◆ WORK ORDER: Your answer should consist only of the lines below from the one with "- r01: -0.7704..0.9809" through the one with "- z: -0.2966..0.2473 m", copied exactly.

[Records from a data source]
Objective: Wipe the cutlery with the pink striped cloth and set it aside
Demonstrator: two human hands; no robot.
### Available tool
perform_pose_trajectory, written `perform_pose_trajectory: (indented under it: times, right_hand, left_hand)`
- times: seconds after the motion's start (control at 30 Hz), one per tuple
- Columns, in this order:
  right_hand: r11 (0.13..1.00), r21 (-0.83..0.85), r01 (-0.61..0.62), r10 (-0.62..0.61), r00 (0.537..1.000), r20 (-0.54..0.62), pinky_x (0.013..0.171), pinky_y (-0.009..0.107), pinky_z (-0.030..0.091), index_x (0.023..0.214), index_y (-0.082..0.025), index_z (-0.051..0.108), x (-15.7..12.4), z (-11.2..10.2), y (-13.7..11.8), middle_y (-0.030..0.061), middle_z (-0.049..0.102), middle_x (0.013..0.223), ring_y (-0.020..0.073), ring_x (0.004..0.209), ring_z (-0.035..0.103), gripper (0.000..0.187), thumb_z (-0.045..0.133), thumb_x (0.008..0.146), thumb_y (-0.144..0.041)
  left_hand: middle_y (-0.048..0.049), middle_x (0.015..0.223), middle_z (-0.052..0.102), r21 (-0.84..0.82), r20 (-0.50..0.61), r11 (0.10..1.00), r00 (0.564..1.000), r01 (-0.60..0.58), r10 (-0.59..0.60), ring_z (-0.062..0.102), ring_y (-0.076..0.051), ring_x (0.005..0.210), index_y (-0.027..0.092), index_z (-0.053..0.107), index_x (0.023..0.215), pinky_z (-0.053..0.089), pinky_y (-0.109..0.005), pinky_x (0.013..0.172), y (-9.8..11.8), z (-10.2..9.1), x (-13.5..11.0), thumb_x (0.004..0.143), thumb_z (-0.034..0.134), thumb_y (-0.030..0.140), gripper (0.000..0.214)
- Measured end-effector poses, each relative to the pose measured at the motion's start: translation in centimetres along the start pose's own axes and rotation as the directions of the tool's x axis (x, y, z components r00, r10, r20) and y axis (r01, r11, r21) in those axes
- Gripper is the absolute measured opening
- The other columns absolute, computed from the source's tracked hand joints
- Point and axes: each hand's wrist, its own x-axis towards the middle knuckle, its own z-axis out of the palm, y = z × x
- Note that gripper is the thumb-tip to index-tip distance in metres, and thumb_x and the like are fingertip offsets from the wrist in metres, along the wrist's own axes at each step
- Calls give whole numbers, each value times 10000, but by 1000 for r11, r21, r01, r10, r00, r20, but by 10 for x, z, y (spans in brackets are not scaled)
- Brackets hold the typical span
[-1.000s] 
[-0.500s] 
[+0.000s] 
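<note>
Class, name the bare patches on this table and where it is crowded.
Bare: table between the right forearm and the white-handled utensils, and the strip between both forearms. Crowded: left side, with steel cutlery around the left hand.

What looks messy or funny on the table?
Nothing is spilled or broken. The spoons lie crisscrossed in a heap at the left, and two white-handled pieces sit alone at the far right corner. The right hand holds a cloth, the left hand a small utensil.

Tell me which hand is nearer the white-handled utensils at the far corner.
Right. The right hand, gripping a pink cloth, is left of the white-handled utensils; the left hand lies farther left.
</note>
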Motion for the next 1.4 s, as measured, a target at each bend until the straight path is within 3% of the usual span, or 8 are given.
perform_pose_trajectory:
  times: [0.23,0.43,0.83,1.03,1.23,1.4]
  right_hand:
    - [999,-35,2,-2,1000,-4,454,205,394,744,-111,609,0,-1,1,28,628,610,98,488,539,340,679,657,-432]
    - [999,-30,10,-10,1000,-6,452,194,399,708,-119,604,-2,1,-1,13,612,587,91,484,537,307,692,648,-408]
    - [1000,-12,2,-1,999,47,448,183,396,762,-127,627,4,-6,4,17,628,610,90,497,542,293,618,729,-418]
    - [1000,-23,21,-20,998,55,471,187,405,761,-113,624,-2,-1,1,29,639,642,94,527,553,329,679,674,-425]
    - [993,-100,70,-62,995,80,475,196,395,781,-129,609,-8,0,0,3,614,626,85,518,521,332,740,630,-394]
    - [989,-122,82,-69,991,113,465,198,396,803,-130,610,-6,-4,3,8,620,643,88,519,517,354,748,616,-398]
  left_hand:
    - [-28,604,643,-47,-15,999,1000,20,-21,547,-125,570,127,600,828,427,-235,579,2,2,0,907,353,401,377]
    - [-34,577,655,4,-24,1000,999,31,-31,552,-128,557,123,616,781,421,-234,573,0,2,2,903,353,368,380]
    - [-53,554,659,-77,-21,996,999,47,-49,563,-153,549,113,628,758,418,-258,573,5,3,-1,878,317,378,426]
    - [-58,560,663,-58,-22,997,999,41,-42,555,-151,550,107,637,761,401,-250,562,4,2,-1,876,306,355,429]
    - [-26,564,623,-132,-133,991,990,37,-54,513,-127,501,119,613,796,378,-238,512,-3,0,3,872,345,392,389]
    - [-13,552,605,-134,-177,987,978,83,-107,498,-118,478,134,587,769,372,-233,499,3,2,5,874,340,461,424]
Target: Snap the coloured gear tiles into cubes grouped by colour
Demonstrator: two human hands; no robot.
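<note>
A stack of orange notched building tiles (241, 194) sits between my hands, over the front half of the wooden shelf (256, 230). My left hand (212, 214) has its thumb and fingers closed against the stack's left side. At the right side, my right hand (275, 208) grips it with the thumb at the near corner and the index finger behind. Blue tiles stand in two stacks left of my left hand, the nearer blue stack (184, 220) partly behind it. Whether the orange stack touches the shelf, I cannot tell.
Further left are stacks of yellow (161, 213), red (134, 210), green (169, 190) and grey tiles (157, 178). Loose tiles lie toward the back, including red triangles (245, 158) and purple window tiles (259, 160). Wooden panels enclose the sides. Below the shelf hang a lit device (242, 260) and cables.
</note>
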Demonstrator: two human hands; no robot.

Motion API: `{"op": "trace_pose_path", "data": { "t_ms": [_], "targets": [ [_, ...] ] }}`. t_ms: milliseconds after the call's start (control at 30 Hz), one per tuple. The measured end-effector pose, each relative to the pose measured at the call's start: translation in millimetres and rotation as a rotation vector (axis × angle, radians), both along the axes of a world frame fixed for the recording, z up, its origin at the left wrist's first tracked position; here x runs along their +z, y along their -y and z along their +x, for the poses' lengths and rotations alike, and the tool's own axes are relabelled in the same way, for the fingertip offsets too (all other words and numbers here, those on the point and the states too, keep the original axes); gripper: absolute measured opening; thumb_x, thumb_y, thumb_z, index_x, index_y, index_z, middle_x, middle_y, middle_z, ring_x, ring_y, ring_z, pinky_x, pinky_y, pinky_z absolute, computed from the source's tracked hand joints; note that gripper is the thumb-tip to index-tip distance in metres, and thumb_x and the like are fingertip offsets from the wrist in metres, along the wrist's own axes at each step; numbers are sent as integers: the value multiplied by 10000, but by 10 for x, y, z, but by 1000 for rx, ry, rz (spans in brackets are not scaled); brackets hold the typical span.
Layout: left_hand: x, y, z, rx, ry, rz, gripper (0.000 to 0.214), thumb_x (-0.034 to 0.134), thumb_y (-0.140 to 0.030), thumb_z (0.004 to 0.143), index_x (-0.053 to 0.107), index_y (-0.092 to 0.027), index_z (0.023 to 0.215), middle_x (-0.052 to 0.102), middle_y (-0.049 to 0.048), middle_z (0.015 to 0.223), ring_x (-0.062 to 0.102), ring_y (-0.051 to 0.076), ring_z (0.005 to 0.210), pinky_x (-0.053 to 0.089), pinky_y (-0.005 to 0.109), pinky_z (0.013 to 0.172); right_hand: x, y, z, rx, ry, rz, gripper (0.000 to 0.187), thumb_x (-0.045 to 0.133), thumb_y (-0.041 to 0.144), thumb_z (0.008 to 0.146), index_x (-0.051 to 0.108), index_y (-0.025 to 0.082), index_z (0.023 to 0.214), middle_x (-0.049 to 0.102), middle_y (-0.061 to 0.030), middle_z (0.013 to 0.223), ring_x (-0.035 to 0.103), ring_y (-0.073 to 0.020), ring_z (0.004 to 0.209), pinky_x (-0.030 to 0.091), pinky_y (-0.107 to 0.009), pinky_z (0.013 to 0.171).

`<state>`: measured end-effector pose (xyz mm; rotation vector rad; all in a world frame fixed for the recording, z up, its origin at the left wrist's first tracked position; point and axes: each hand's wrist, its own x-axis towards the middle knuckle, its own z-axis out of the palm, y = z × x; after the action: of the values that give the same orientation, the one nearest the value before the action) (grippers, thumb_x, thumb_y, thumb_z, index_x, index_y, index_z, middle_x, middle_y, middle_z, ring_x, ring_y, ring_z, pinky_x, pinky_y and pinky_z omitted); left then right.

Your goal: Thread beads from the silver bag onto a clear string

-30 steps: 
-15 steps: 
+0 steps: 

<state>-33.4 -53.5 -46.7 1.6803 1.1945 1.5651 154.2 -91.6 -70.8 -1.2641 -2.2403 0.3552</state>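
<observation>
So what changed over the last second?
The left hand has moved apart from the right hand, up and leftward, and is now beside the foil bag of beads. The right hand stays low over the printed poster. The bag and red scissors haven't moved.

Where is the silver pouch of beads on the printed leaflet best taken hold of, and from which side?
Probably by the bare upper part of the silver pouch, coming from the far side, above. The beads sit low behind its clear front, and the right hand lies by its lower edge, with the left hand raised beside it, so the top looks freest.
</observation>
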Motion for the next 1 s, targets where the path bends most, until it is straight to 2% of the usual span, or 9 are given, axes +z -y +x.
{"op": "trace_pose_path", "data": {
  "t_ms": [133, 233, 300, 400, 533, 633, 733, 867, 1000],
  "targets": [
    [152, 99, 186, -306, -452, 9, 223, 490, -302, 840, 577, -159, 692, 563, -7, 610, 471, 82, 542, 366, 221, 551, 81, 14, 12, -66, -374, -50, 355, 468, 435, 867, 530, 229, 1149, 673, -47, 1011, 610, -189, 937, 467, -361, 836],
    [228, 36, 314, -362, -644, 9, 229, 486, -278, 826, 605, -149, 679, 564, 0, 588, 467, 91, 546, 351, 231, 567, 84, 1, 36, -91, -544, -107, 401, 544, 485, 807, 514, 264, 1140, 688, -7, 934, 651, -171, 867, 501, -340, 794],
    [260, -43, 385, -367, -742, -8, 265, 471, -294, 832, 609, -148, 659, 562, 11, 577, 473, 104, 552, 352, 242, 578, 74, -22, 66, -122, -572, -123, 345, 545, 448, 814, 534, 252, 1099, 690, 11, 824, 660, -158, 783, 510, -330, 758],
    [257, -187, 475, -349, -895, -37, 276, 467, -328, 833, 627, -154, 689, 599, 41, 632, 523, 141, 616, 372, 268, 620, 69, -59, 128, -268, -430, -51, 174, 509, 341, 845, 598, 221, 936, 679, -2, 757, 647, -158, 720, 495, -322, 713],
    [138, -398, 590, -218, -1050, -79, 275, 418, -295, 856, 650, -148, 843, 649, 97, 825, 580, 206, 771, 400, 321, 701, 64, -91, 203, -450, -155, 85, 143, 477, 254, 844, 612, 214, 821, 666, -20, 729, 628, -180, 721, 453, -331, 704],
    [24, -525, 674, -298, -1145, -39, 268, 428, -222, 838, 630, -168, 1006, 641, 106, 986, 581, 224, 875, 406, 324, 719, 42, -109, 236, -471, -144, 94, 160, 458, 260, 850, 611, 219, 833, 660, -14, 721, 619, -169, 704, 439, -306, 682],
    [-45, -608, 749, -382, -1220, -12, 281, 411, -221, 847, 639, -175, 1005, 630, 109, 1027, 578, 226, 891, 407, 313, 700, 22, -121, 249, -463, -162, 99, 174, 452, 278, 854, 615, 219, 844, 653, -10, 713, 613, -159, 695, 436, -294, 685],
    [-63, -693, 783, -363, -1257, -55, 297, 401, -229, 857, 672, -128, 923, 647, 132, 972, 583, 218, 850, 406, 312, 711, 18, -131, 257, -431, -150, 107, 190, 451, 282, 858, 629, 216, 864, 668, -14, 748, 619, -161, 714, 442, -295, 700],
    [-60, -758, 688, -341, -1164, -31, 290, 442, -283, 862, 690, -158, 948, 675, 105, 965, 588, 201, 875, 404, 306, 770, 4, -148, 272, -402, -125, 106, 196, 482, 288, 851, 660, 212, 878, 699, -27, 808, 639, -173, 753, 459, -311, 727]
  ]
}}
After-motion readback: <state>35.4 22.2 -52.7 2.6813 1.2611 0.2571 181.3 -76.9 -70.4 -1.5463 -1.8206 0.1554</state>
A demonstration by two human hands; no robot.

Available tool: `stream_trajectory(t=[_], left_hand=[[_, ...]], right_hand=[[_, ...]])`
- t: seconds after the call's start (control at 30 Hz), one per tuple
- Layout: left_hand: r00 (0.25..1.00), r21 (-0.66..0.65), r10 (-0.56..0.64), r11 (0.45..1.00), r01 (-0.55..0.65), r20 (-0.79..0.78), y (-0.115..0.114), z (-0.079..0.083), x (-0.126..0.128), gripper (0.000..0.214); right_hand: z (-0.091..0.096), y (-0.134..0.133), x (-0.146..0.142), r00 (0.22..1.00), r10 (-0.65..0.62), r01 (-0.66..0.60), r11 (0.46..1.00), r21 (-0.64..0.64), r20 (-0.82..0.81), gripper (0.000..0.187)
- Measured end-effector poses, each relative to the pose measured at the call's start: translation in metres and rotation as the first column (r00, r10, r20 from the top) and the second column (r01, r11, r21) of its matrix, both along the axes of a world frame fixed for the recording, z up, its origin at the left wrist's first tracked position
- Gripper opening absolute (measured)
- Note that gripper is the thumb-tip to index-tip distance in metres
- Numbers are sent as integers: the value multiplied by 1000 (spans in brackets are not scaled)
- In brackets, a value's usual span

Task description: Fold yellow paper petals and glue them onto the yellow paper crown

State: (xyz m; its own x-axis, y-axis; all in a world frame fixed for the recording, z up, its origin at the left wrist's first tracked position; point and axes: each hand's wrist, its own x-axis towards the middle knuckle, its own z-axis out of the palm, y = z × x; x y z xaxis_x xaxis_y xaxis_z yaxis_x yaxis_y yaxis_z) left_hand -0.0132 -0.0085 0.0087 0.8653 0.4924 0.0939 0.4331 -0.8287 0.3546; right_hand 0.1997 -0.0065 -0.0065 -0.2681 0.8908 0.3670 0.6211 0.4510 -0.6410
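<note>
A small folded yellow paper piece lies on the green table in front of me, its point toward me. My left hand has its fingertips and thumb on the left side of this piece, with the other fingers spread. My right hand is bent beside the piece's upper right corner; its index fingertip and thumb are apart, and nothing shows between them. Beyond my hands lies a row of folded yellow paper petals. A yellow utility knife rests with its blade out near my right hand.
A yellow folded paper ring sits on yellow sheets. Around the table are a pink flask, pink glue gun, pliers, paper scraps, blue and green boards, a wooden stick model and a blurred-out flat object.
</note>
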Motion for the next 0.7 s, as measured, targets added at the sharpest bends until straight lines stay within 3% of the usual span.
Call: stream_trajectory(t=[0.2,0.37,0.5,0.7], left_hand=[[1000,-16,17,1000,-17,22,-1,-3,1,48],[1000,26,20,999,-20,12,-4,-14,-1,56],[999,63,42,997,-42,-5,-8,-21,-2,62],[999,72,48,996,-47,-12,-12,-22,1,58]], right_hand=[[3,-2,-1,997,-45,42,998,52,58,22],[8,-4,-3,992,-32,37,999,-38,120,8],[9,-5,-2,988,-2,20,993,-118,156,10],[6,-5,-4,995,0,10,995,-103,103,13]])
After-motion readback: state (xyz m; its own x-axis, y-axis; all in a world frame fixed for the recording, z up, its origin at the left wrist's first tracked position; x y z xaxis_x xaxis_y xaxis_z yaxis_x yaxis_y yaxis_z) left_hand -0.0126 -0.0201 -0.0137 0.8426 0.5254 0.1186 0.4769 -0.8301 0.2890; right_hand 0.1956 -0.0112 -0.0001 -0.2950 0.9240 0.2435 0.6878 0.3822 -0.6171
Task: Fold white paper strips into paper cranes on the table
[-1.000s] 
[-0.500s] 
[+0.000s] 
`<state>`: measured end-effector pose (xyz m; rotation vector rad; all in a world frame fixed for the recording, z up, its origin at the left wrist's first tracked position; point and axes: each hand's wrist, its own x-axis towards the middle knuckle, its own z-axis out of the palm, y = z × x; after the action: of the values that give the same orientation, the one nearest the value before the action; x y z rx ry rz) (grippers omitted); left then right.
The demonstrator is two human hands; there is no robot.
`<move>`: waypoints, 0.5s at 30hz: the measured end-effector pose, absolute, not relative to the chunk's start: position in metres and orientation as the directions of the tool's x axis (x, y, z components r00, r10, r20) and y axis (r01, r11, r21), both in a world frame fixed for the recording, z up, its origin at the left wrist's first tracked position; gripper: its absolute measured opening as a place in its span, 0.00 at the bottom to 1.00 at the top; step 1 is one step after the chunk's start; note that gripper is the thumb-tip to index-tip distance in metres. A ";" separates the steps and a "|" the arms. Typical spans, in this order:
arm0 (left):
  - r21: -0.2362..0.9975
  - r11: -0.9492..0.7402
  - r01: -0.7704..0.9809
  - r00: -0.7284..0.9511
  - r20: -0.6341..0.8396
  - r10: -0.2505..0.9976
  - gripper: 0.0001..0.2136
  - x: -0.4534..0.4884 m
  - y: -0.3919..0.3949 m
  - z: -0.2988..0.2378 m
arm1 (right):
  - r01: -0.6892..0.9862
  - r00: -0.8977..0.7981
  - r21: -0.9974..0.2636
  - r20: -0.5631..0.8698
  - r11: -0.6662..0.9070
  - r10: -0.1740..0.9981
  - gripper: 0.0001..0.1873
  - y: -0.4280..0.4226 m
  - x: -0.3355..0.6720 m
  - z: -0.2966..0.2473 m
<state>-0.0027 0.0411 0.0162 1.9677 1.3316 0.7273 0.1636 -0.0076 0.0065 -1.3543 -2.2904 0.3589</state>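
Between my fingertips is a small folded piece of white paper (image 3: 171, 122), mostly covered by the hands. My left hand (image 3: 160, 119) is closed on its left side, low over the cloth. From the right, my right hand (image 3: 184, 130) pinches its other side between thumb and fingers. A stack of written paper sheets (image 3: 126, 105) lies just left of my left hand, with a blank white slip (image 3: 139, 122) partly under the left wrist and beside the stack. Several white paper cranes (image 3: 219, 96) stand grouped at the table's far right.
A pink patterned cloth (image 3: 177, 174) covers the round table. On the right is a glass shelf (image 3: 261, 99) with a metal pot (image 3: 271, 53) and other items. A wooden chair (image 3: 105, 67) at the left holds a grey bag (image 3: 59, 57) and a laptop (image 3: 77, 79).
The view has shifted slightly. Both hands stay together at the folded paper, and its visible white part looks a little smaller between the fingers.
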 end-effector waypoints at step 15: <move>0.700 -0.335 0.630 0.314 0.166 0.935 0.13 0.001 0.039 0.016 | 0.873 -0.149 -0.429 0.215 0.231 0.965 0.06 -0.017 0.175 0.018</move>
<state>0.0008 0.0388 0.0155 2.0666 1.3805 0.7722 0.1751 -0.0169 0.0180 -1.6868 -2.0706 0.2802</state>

◆ RESPONSE AREA:
  - r01: -0.7704..0.9809
  - r00: -0.7284..0.9511
  - r20: -0.6341..0.8396
  - r10: -0.2505..0.9976
  - gripper: 0.0001..0.2136
  - x: -0.4534..0.4884 m
  - y: -0.3919..0.3949 m
  - z: -0.2988..0.2378 m
arm1 (right):
  - r01: -0.6892..0.9862
  - r00: -0.8977..0.7981
  - r21: -0.9974..0.2636
  - r20: -0.5631..0.8698
  - r11: -0.6662..0.9070
  - r10: -0.1740..0.9981
  - gripper: 0.0001..0.1873
  - y: -0.4280..0.4226 m
  - x: -0.3355..0.6720 m
  - z: -0.2966..0.2473 m

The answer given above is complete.